The experience inspired me to try and help other children understand the world around them. I began writing children’s books about situations such as saying goodbye to your parents before work, that we as adults might take for granted as an easy thing to deal with.

At the same time I was studying for a degree through the Open University. The final project was to create a research proposal that had to be based on a real encounter in our lives.

A few months before there’d been a little boy at my pre-school who was moving house. The new experience really affected his behaviour and it wasn’t until he came in happy after the move that he told us he was relieved to still have his cats. He’d thought moving house meant leaving all your things behind! It snowballed into a bigger idea of what do children understand about moving house, and there was my research proposal.

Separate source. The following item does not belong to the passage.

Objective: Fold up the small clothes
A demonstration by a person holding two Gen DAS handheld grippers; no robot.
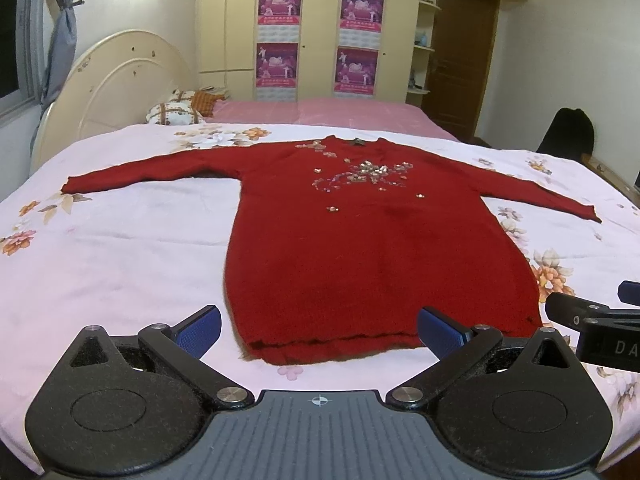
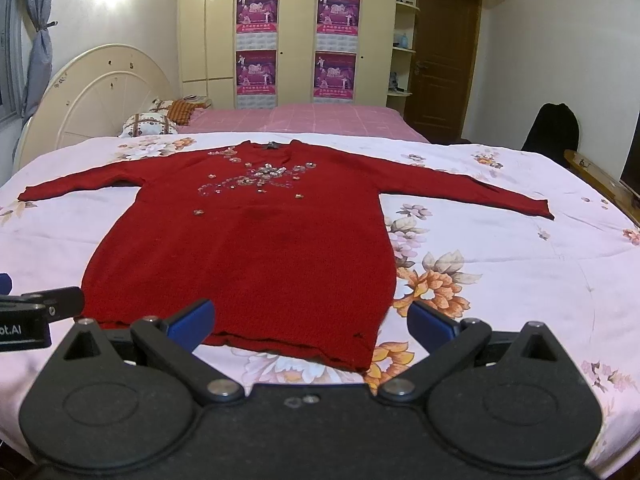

While the final project went really well, a research proposal alone didn’t feel enough as I was just scratching the surface of the idea. I wanted to do the research itself! So I applied for a Master’s at another university close to my home in Brighton and was excited to get started, until disaster struck. The course turned out to be undersubscribed and the university cancelled it just a week before I was due to start.

My first call was to Portsmouth who were so helpful and supportive. There was one day left to send in my application and then I was off to the open day later that week. It was a bit of a leap into the dark, but I was determined to start this research and Portsmouth were willing to help me do it… and so I leapt.

Now I’m a year on and I’m convinced it was the best decision I could’ve made.

I’ve had the chance to spend time with families and observe first-hand what children go through when moving house. I’ve even started to collaborate with the housing charity Shelter after sharing some of my research with them. They invited me to discuss my experiences on BBC2’s Victoria Derbyshire Show and afterwards offered to share their relevant data with me.

At that moment I knew that I had to see this through, and so soon I’ll be starting my PhD, looking at the rise in children in temporary and unsuitable accommodation as well as those moving home.

Carrying on with my studies will allow me to fully understand what children in these situations need, so that not only can I write books to help them, but I provide proper academic research that hopefully will change things for the better. There’s a lot of work ahead of me and I can’t wait to get stuck in.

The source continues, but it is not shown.